#### [Instructions for the task]
What lines of the data hold the string "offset"? Copy them all.

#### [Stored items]
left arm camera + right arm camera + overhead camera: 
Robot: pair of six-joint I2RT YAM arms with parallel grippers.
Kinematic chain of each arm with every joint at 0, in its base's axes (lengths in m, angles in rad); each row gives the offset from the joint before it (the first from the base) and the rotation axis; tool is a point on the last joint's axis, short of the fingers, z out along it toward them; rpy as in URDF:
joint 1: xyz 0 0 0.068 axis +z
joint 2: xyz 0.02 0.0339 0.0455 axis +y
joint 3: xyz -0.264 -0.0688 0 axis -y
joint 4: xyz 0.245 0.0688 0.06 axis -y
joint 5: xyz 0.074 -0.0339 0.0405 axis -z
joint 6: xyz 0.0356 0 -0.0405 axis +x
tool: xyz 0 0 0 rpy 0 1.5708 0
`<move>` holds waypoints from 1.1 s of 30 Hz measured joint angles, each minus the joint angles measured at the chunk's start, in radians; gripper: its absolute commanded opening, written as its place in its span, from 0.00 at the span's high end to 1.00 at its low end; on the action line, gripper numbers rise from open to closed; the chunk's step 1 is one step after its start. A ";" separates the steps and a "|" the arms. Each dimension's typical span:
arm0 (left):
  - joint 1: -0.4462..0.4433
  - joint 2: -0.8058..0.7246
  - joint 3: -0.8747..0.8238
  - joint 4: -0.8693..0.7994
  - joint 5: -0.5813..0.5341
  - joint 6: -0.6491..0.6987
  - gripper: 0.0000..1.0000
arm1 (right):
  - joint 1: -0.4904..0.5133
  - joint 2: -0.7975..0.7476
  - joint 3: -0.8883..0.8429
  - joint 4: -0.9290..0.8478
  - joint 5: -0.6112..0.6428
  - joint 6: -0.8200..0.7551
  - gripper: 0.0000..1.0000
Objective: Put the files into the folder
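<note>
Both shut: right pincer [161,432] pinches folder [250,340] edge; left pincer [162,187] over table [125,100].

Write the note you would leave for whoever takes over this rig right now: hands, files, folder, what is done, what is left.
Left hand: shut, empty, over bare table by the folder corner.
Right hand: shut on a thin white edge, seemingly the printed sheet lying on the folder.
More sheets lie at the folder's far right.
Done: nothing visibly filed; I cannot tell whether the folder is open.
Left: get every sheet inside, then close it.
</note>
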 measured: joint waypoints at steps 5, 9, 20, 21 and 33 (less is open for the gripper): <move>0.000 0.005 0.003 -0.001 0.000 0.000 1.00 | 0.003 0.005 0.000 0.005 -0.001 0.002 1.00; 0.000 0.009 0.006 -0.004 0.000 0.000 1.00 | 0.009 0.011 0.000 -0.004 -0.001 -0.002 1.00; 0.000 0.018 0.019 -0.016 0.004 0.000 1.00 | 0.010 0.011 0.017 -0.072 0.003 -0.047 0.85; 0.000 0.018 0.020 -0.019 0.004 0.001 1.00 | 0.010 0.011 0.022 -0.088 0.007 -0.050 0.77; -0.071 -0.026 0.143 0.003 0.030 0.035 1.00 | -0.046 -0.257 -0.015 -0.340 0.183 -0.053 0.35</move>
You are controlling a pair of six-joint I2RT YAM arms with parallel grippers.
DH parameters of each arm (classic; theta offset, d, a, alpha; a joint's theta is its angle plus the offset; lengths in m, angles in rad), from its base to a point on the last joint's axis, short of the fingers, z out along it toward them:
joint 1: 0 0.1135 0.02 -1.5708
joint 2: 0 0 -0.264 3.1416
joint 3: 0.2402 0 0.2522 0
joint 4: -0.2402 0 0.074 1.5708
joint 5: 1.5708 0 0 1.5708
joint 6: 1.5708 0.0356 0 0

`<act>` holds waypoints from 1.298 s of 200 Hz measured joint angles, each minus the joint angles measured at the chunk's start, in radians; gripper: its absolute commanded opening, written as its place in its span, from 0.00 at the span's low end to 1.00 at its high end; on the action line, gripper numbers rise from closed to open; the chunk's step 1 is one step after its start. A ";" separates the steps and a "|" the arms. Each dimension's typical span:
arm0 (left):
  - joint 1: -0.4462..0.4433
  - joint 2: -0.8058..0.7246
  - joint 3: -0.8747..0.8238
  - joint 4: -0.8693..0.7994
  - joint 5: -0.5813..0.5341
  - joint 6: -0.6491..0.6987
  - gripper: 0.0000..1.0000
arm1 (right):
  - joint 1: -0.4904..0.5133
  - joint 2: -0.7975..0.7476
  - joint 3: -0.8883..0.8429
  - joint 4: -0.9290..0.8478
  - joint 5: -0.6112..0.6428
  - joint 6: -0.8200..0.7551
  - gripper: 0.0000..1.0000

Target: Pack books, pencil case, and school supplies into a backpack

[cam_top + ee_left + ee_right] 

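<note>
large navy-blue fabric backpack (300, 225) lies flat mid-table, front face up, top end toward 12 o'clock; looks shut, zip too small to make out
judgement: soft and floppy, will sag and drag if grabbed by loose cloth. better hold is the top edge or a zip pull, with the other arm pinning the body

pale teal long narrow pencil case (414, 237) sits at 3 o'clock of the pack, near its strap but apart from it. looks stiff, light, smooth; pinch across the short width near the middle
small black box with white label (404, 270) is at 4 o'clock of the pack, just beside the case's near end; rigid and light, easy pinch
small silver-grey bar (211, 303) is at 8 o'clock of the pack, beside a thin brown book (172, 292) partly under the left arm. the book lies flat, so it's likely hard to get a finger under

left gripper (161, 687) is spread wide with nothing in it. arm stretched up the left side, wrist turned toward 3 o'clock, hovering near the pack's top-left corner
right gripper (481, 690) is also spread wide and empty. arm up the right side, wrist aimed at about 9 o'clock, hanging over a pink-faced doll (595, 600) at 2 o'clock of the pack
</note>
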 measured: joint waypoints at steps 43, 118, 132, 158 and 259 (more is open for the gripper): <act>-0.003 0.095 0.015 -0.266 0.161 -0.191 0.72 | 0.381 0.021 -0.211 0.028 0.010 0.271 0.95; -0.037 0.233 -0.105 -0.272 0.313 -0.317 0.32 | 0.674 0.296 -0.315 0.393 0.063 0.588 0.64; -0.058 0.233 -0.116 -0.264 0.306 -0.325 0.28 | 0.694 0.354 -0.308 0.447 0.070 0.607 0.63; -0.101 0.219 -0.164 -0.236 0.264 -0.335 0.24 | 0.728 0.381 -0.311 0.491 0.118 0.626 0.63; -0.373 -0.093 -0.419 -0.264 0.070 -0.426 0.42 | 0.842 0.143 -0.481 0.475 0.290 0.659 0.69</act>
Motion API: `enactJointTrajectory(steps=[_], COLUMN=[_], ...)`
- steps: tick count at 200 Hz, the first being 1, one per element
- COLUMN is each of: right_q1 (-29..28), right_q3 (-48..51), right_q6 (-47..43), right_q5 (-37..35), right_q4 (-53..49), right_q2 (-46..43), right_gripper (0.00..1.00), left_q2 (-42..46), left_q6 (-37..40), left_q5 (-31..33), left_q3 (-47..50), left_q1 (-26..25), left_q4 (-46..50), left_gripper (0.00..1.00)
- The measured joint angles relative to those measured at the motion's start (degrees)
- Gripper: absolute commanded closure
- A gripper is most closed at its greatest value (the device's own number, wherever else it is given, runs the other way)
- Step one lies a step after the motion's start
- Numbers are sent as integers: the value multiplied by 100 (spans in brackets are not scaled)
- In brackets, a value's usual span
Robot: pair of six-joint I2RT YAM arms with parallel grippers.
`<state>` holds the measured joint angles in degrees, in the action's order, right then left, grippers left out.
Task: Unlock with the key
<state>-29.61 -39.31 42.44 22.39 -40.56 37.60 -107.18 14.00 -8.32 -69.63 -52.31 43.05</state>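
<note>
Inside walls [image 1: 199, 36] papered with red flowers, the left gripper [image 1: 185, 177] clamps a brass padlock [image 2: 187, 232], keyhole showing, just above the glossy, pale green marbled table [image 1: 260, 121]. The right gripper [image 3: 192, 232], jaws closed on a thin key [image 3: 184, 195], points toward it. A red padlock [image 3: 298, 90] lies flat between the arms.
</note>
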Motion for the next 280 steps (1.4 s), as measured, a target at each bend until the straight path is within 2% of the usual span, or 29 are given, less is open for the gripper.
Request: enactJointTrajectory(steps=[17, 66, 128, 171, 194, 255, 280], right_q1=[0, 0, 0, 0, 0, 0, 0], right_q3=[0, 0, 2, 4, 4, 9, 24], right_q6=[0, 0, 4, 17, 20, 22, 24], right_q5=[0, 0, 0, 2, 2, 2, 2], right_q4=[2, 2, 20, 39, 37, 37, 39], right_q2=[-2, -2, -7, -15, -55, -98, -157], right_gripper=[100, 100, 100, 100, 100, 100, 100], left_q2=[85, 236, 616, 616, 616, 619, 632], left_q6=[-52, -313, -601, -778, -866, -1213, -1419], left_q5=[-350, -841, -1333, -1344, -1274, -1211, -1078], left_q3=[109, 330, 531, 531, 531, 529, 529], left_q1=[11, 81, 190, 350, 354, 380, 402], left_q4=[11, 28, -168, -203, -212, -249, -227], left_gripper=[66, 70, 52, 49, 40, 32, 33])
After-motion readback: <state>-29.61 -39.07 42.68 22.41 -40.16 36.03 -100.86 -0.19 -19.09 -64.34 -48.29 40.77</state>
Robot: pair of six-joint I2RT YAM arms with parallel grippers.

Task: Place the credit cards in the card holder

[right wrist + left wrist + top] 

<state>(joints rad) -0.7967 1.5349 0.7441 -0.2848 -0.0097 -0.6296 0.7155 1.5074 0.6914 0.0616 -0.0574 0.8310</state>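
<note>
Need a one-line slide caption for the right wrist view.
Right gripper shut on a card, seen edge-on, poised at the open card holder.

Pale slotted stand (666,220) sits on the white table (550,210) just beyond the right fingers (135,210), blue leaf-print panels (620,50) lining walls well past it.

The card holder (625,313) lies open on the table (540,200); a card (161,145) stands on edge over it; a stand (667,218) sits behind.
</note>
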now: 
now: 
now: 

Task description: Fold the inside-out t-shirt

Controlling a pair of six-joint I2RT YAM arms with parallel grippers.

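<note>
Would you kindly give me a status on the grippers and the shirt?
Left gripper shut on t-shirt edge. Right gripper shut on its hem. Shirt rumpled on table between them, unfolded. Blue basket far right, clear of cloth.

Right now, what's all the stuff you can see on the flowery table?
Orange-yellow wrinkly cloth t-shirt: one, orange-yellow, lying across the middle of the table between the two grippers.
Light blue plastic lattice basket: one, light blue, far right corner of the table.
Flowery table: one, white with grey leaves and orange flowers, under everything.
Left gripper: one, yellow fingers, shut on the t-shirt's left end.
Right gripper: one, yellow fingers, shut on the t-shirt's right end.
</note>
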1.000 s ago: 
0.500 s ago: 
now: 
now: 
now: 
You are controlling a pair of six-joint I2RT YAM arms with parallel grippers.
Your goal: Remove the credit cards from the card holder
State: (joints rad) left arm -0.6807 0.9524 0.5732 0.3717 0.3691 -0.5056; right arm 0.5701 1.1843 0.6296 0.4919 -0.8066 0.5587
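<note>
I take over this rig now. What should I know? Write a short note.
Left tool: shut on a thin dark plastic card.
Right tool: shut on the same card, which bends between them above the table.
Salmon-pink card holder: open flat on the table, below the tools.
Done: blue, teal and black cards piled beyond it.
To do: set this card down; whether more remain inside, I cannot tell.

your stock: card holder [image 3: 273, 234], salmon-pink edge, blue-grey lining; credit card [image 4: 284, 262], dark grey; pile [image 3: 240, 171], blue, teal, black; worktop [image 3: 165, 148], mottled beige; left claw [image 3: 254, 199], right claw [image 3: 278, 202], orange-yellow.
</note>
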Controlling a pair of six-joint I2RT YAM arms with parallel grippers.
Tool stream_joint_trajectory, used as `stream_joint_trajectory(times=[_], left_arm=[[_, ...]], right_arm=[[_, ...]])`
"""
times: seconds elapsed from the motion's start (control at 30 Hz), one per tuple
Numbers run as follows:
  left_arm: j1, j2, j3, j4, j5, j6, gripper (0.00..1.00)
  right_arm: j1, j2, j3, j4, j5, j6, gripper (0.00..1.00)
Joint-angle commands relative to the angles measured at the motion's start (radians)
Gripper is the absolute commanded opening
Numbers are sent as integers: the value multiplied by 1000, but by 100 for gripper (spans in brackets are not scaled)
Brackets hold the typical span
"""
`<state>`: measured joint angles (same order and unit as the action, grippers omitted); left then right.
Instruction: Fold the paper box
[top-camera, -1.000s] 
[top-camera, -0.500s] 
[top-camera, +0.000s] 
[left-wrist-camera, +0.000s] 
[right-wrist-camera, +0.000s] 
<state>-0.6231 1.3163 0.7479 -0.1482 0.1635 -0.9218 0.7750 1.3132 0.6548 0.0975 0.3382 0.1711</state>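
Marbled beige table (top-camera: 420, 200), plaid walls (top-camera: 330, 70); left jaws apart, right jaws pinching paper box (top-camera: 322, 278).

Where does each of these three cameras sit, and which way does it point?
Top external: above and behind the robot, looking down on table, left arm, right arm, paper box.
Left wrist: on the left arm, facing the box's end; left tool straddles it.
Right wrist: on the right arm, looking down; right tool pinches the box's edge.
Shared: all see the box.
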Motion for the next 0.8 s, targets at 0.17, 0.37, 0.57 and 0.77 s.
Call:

#### [Response area]
Kinematic chain of each arm with every joint at 0, in its base's axes (lengths in m, angles in rad); each row gives the offset from the joint before it (the first from the base) and the rotation axis; tool is a point on the last joint's axis, short of the fingers, z out along it toward them; rpy as in URDF:
DH parameters of each arm (classic; theta offset, d, a, alpha; a joint's theta is its angle plus the offset; lengths in m, angles in rad), from its base to a point on the last joint's axis, short of the fingers, z out along it toward them:

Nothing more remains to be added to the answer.